Answer: When submitting a PPP application, all borrowers must certify in good faith that “[c]urrent economic uncertainty makes this loan request necessary to support the ongoing operations of the Applicant.” SBA, in consultation with the Department of the Treasury, has determined that the following safe harbor will apply to SBA’s review of PPP loans with respect to this issue: Any borrower that, together with its affiliates, received PPP loans with an original principal amount of less than $2 million will be deemed to have made the required certification concerning the necessity of the loan request in good faith.
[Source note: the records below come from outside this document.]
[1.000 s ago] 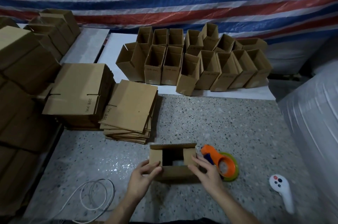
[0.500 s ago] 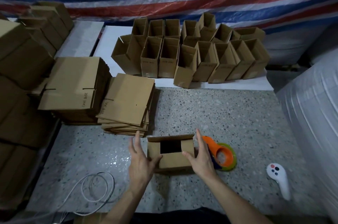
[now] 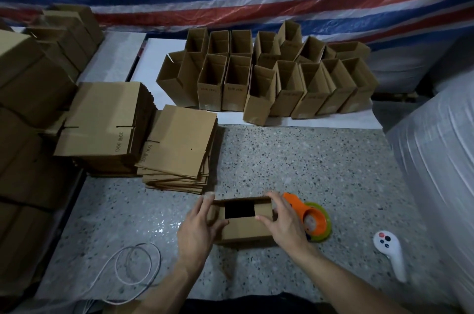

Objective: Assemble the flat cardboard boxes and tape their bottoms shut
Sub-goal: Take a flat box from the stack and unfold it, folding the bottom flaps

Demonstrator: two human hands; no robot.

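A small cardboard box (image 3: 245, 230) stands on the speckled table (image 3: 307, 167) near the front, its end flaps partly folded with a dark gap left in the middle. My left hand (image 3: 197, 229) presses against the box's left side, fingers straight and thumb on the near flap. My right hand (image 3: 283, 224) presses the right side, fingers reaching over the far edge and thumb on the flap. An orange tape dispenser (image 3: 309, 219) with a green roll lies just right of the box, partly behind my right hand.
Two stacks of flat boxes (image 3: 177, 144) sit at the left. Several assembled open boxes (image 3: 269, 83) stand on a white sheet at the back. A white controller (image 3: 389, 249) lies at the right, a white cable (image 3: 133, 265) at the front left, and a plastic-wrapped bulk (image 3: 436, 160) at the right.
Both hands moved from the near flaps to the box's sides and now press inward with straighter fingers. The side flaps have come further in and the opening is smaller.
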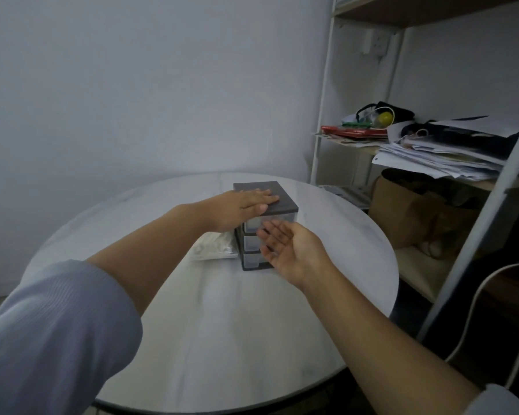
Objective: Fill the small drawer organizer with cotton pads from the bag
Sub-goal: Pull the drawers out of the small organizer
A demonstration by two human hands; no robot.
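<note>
A small drawer organizer (282, 202) with a dark grey top and three translucent drawers stands near the middle of a round white table (228, 339). My left hand (241, 206) rests flat on its top, fingers straight. My right hand (288, 247) is in front of the drawers, palm up, fingers relaxed at the drawer fronts, holding nothing. A clear bag of white cotton pads (215, 247) lies on the table just left of the organizer, partly hidden behind my left forearm.
A white metal shelf unit (324, 115) stands to the right with stacked papers (450, 154), a red folder and small items. A brown paper bag (408, 211) sits on its lower shelf. A curved chair back (474, 298) is at lower right.
</note>
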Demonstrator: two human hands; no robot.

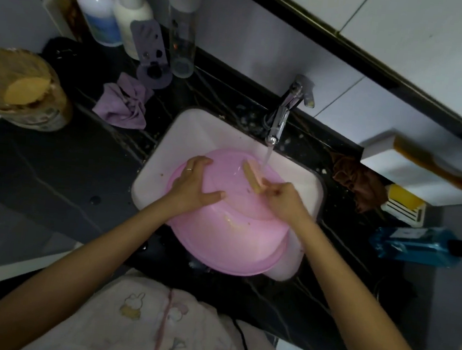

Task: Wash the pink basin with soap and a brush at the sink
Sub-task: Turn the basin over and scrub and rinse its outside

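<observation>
Pink basin (226, 239) is pressed at 9 o'clock by flat, spread left hand (195, 184); brush (252, 175), apparently pinched by right hand (284, 198), at 1 o'clock.

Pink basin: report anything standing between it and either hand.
Nothing under the left hand, which rests flat on the pink basin. The fingers of the right hand hold the brush against it, so the brush lies between.
</observation>
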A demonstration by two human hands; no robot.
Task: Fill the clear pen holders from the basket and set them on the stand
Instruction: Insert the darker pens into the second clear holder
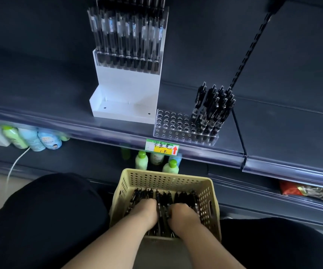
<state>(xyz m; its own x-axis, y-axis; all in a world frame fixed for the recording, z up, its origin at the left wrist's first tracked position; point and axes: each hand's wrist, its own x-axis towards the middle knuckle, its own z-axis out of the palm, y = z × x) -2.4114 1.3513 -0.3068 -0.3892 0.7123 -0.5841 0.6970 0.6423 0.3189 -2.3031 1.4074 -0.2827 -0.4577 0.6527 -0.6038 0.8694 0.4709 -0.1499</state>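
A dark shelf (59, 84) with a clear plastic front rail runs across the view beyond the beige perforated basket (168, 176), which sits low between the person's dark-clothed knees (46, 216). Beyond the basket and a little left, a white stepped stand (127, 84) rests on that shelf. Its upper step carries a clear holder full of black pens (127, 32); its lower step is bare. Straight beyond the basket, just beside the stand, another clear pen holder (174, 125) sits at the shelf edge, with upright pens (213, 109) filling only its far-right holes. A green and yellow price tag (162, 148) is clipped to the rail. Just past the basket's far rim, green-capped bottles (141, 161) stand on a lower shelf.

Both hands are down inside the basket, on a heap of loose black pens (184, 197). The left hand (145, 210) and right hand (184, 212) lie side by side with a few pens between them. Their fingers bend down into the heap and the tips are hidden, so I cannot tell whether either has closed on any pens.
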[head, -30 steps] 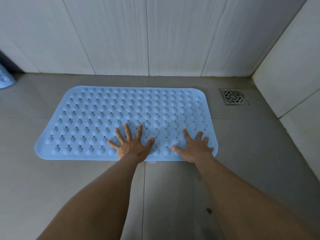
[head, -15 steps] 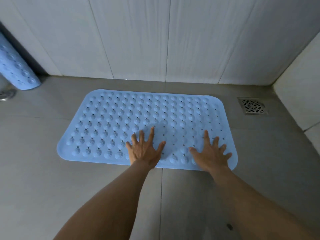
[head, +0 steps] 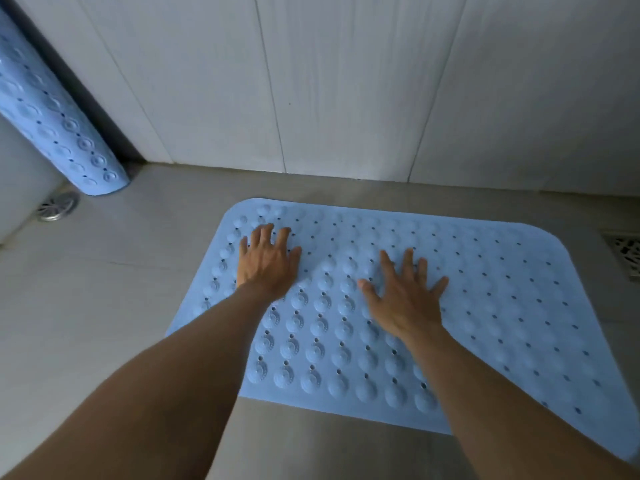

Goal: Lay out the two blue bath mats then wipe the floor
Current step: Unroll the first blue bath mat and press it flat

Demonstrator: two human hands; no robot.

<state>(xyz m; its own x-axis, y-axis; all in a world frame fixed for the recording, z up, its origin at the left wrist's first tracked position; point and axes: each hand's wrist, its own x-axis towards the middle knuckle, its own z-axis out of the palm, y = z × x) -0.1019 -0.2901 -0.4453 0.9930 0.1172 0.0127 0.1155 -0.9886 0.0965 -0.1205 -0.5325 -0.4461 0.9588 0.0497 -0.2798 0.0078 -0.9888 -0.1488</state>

SBA has determined that this safe harbor is appropriate because borrowers with loans below this threshold are generally less likely to have had access to adequate sources of liquidity in the current economic environment than borrowers that obtained larger loans. This safe harbor will also promote economic certainty as PPP borrowers with more limited resources endeavor to retain and rehire employees. In addition, given the large volume of PPP loans, this approach will enable SBA to conserve its finite audit resources and focus its reviews on larger loans, where the compliance effort may yield higher returns.

Importantly, borrowers with loans greater than $2 million that do not satisfy this safe harbor may still have an adequate basis for making the required good-faith certification, based on their individual circumstances in light of the language of the certification and SBA guidance. SBA has previously stated that all PPP loans in excess of $2 million, and other PPP loans as appropriate, will be subject to review by SBA for compliance with program requirements set forth in the PPP Interim Final Rules and in the Borrower Application Form. If SBA determines in the course of its review that a borrower lacked an adequate basis for the required certification concerning the necessity of the loan request, SBA will seek repayment of the outstanding PPP loan balance and will inform the lender that the borrower is not eligible for loan forgiveness. If the borrower repays the loan after receiving notification from SBA, SBA will not pursue administrative enforcement or referrals to other agencies based on its determination with respect to the certification concerning necessity of the loan request. SBA’s determination concerning the certification regarding the necessity of the loan request will not affect SBA’s loan guarantee.